BEGIN STORED DATA
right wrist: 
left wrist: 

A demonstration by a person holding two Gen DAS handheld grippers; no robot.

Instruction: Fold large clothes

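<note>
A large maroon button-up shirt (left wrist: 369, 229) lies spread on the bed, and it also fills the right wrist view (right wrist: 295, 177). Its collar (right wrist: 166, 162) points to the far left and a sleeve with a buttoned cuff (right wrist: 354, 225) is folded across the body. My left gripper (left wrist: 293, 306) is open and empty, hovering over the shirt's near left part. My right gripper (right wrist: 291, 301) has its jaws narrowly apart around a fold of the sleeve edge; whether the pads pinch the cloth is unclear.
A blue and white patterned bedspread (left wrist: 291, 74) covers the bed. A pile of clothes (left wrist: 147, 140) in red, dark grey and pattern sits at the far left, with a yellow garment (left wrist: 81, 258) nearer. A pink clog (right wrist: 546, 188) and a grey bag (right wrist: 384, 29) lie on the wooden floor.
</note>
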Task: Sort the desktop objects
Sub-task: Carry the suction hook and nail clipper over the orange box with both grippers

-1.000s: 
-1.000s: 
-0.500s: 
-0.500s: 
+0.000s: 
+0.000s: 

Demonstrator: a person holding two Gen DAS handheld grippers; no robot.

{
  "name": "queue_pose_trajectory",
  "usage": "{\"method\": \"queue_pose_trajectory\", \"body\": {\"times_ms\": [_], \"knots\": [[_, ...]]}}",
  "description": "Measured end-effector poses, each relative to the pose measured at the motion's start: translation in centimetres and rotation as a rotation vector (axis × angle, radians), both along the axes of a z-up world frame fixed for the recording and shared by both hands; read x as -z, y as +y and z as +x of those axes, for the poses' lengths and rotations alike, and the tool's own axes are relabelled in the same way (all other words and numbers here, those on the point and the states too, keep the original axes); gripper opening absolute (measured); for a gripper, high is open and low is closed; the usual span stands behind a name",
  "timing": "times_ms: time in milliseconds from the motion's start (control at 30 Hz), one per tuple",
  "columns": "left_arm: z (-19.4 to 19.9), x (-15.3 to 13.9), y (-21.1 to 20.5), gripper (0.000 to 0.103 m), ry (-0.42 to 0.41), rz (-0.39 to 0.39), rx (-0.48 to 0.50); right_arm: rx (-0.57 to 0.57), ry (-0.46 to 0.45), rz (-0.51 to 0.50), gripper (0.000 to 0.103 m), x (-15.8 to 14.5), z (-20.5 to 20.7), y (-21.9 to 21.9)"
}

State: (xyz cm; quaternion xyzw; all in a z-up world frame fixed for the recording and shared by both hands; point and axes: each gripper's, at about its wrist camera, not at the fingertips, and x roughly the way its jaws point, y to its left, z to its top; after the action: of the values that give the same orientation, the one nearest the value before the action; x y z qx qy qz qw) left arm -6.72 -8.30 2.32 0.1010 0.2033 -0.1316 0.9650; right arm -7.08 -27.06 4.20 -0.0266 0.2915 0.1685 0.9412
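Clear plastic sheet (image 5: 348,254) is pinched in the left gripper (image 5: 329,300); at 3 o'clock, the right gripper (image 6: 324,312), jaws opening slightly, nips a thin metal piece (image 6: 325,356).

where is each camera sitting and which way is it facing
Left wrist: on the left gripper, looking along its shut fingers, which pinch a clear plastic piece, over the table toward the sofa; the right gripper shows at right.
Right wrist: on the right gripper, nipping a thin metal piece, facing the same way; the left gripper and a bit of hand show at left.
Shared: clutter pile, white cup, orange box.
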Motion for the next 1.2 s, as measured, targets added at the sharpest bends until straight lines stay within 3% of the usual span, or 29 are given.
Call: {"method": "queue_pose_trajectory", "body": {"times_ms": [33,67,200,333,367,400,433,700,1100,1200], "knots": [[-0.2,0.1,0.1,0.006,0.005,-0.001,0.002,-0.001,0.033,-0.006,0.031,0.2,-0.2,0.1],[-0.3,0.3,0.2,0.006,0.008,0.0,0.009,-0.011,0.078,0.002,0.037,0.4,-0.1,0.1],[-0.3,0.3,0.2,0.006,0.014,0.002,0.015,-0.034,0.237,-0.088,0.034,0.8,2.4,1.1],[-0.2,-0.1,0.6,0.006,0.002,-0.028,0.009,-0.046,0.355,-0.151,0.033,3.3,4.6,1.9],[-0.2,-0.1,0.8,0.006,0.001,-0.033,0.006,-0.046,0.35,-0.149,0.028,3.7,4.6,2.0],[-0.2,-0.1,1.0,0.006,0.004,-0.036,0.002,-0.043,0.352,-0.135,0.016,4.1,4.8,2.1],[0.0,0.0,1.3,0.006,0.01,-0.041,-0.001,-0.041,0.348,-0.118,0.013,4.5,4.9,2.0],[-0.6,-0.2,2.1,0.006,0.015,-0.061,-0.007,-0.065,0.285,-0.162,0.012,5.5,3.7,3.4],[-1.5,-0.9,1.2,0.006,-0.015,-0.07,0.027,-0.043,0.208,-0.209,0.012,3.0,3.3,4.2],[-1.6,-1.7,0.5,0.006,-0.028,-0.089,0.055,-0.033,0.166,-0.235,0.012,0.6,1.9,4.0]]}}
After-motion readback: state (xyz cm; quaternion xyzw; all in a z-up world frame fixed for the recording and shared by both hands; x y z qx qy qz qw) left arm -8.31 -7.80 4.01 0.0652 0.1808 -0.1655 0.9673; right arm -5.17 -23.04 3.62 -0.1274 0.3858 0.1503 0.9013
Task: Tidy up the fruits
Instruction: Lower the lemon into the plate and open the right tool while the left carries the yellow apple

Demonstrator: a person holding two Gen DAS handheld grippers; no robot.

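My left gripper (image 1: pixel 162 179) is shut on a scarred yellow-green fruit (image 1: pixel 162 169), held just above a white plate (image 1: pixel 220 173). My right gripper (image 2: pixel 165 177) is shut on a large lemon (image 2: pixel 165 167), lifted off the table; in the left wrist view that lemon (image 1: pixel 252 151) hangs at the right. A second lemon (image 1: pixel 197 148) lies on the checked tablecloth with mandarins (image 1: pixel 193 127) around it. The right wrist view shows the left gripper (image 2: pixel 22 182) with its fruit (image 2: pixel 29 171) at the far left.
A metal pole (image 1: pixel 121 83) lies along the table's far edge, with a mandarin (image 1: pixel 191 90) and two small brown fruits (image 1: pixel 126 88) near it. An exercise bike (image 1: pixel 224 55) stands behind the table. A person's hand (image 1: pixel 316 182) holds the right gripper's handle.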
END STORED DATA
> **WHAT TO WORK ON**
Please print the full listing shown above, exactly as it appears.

> **RESULT OF THE EXERCISE**
right wrist: 
left wrist: 

A demonstration by a person holding two Gen DAS handheld grippers; no robot.

Instruction: Fold large clothes

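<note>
A large maroon button-up shirt (left wrist: 369, 229) lies spread on the bed, and it also fills the right wrist view (right wrist: 295, 177). Its collar (right wrist: 166, 162) points to the far left and a sleeve with a buttoned cuff (right wrist: 354, 225) is folded across the body. My left gripper (left wrist: 293, 306) is open and empty, hovering over the shirt's near left part. My right gripper (right wrist: 291, 301) has its jaws narrowly apart around a fold of the sleeve edge; whether the pads pinch the cloth is unclear.
A blue and white patterned bedspread (left wrist: 291, 74) covers the bed. A pile of clothes (left wrist: 147, 140) in red, dark grey and pattern sits at the far left, with a yellow garment (left wrist: 81, 258) nearer. A pink clog (right wrist: 546, 188) and a grey bag (right wrist: 384, 29) lie on the wooden floor.
</note>
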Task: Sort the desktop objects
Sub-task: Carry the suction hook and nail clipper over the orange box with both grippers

-1.000s: 
-1.000s: 
-0.500s: 
-0.500s: 
+0.000s: 
+0.000s: 

Demonstrator: a person holding two Gen DAS handheld grippers; no robot.

{
  "name": "queue_pose_trajectory",
  "usage": "{\"method\": \"queue_pose_trajectory\", \"body\": {\"times_ms\": [_], \"knots\": [[_, ...]]}}",
  "description": "Measured end-effector poses, each relative to the pose measured at the motion's start: translation in centimetres and rotation as a rotation vector (axis × angle, radians), both along the axes of a z-up world frame fixed for the recording and shared by both hands; read x as -z, y as +y and z as +x of those axes, for the poses' lengths and rotations alike, and the tool's own axes are relabelled in the same way (all other words and numbers here, those on the point and the states too, keep the original axes); gripper opening absolute (measured); for a gripper, high is open and low is closed; the usual span stands behind a name",
  "timing": "times_ms: time in milliseconds from the motion's start (control at 30 Hz), one per tuple",
  "columns": "left_arm: z (-19.4 to 19.9), x (-15.3 to 13.9), y (-21.1 to 20.5), gripper (0.000 to 0.103 m), ry (-0.42 to 0.41), rz (-0.39 to 0.39), rx (-0.48 to 0.50); right_arm: rx (-0.57 to 0.57), ry (-0.46 to 0.45), rz (-0.51 to 0.50), gripper (0.000 to 0.103 m), x (-15.8 to 14.5), z (-20.5 to 20.7), y (-21.9 to 21.9)"
}

State: (xyz cm; quaternion xyzw; all in a z-up world frame fixed for the recording and shared by both hands; point and axes: each gripper's, at about its wrist camera, not at the fingertips, and x roughly the way its jaws point, y to its left, z to its top; after the action: of the values that give the same orientation, the one nearest the value before the action; x y z qx qy qz qw) left arm -6.72 -8.30 2.32 0.1010 0.2033 -0.1316 0.9650; right arm -7.08 -27.06 4.20 -0.0266 0.2915 0.1685 0.9412
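Clear plastic sheet (image 5: 348,254) is pinched in the left gripper (image 5: 329,300); at 3 o'clock, the right gripper (image 6: 324,312), jaws opening slightly, nips a thin metal piece (image 6: 325,356).

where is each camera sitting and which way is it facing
Left wrist: on the left gripper, looking along its shut fingers, which pinch a clear plastic piece, over the table toward the sofa; the right gripper shows at right.
Right wrist: on the right gripper, nipping a thin metal piece, facing the same way; the left gripper and a bit of hand show at left.
Shared: clutter pile, white cup, orange box.
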Motion for the next 1.2 s, as measured, targets added at the sharpest bends until straight lines stay within 3% of the usual span, or 29 are given.
Call: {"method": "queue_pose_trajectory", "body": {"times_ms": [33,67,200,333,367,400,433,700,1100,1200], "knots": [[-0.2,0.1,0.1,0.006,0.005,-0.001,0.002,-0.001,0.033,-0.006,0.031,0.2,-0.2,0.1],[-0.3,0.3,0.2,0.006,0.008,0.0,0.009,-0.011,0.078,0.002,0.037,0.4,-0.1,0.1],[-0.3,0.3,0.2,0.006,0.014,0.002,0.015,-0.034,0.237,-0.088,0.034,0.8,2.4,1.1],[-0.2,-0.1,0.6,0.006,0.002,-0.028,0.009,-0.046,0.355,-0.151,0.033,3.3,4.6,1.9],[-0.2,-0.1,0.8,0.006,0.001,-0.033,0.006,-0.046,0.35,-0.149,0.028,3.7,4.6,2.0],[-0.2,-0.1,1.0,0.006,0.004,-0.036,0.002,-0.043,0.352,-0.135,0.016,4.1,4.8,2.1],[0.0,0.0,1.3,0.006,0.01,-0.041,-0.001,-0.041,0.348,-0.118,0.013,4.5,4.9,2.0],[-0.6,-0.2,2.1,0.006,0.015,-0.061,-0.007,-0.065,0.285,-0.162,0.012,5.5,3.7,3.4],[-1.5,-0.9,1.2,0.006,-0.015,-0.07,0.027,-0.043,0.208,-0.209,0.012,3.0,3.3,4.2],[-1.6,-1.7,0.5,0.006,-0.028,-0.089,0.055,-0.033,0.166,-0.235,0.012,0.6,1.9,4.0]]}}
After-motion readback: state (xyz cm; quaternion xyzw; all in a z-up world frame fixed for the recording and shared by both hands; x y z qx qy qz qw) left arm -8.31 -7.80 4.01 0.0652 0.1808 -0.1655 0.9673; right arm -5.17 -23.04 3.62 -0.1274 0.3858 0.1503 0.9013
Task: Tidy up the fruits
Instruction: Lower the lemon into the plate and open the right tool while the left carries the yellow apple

Demonstrator: a person holding two Gen DAS handheld grippers; no robot.

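My left gripper (image 1: pixel 162 179) is shut on a scarred yellow-green fruit (image 1: pixel 162 169), held just above a white plate (image 1: pixel 220 173). My right gripper (image 2: pixel 165 177) is shut on a large lemon (image 2: pixel 165 167), lifted off the table; in the left wrist view that lemon (image 1: pixel 252 151) hangs at the right. A second lemon (image 1: pixel 197 148) lies on the checked tablecloth with mandarins (image 1: pixel 193 127) around it. The right wrist view shows the left gripper (image 2: pixel 22 182) with its fruit (image 2: pixel 29 171) at the far left.
A metal pole (image 1: pixel 121 83) lies along the table's far edge, with a mandarin (image 1: pixel 191 90) and two small brown fruits (image 1: pixel 126 88) near it. An exercise bike (image 1: pixel 224 55) stands behind the table. A person's hand (image 1: pixel 316 182) holds the right gripper's handle.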

There is no more to the answer.